I will sow her for myself in the earth. (Hosea 2:23)

What’s the point of a land full of fruit if there are no people to eat it? Having promised to fructify the land in the previous verses, God now promises to populate it. He will not only sow corn, wine, and oil, but people.

Because of sin, Israel’s fields and towns lie empty and still. But that barren and empty land will be filled with produce and people by God’s great “I will.” He will take the remaining seed of His people—few and weak as they are—and sow them in the land again.

Onlookers might scoff at the dim prospects for such a seed in such a land. But in God’s time and with His blessing, that handful of seed will flourish and fill the land again to the astonishment of all. “Look!” says the now startled scoffer. “Look at what God has produced! What a farmer!”

Weak seed plus almighty sowing results in glory for the Sower rather than the seed. I will sow her “for myself” in the earth. When the Lord sows, it is for Himself, it is to His praise and honor.

Barren soul, frail seed of humanity, the divine “I will sow her for myself” is your great and only hope. Plead with the heavenly Agriculturalist to sow you to Him and for Him in the earth. You look at yourself and see deadness and dryness, and you conclude that God can find better seed to work with. This is true. But He is looking for weak and worthless seed. That should be your hope, not your despair.

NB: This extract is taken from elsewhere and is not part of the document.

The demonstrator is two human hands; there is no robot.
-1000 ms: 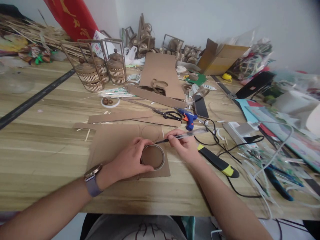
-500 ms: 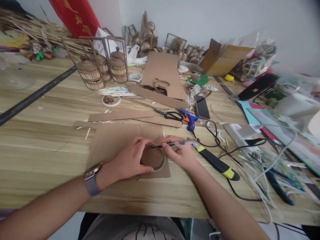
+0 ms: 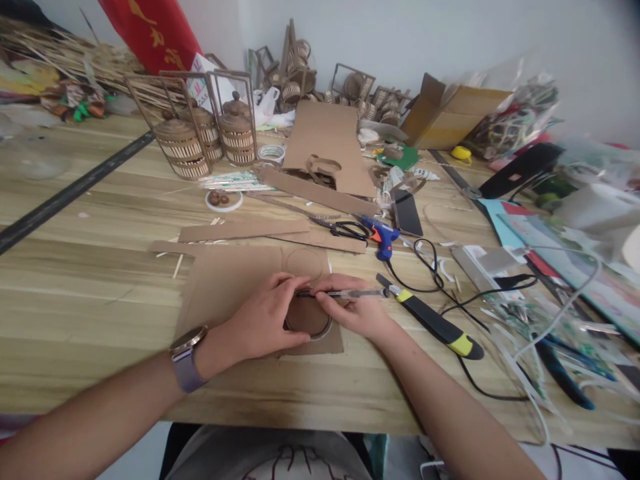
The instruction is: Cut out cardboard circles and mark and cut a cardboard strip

Reverently argue your poor condition with Him: “Lord, I am poor and needy. Many scoff at me. I scoff at myself. For I am truly hopeless and helpless. But if you will sow me in the earth, all scoffing will be silenced. Think of what they and I will say if you will sow me in the earth with your divine benediction. No more will they mockingly say, ‘What pathetic seed!’ But, rather, ‘What a great Sower!’ O sow me for yourself in the earth. Make me an exhibit of what divine sowing can accomplish with the least promising of materials.”

God always rises to the challenge of this persuasive argument.